■ **LISTED ENTRIES**:
►

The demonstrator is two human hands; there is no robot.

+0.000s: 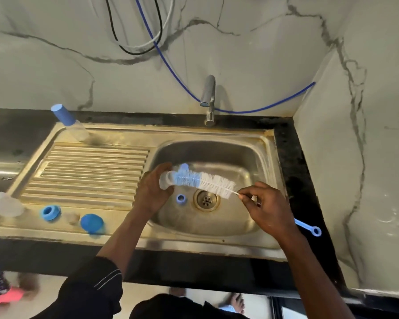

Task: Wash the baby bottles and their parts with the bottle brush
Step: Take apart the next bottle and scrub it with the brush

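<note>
Over the basin of the steel sink (270,143), we hold the bottle brush (203,181) between our two hands. Our left hand (152,192) curls its fingers round a small clear part (165,181) above the left side of the basin. The blue end of the bristles meets that part, though blur keeps us from telling whether it is inside or only against it. Our right hand (265,210) pinches the brush's thin stem just past the white bristles, and the blue handle loop (313,230) sticks out beyond our wrist, over the dark table (295,162) on the right. Down in the basin a blue ring (181,198) lies just left of the drain (205,200). On the ribbed drainboard (90,171) to the left, along its near edge, we see a second blue ring (50,212), a small clear piece (73,218) too blurred to name, and a blue cap (91,223), set close in a row. A clear bottle (2,203) shows at the left edge, also blurred. At the far left corner of the drainboard a capped bottle (68,123) stands with its blue cap on. Behind the basin rises the tap (209,97), and a blue hose (251,110) sags along the marbled wall behind it.
</note>
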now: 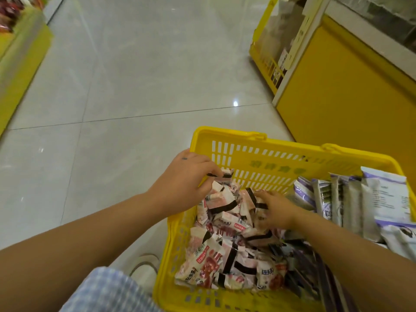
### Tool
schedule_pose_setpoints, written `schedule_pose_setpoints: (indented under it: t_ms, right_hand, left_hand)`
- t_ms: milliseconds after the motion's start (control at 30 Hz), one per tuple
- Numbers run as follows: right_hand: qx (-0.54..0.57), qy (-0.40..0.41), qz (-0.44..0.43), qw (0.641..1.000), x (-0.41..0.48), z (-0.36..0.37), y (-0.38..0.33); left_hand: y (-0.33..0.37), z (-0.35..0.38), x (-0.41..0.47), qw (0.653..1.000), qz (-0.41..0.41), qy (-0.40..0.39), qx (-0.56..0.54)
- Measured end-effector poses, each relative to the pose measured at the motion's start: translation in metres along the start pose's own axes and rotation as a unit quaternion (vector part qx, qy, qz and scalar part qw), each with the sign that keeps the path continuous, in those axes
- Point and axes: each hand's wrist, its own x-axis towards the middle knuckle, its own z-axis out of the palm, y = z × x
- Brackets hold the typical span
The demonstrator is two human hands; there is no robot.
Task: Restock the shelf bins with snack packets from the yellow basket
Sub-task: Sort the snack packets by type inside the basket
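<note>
A stock worker crouches over a yellow basket (227,137) set on the tiled floor (135,86) of a shop aisle, both bare arms reaching down into it. The left grip (186,185) is at the basket's far left corner, fingers curled round the top of the pink-and-white snack packets (225,224) heaped along that side, apparently gathering several at once rather than one by one. The right grip (274,210) is pushed into the same heap from the other side, fingers bent down among the packets. Blur and the pile itself hide whether it has closed on any, so that cannot be told.

The packets lie loose and jumbled, which likely explains the two-handed scoop: the hands work from opposite sides to bunch slippery wrappers together. A second kind, the purple-and-white packets (382,199), stands stacked on edge along the basket's right side, untouched and kept apart from the pink ones.

The basket sits just beside the foot of a yellow shelf unit (337,97) on the right, near enough, it seems, for short trips between basket and shelf. Another yellow shelf (20,52) runs along the far left of the aisle, well apart. No shelf bin shows clearly here, and nothing has left the basket in this handful. The restocking of this lot looks barely begun.
</note>
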Motion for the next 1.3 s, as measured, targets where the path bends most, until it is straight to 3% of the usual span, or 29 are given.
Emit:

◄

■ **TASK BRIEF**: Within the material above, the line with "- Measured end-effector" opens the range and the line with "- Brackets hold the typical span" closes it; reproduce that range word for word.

■ **TASK RESPONSE**:
- Measured end-effector poses, each relative to the pose measured at the motion's start: translation in metres along the start pose's own axes and rotation as a unit quaternion (vector part qx, qy, qz and scalar part qw), each with the sign that keeps the path continuous, in those axes
- Point and axes: each hand's wrist, its own x-axis towards the middle knuckle, its own z-axis out of the palm, y = z × x
- Brackets hold the typical span

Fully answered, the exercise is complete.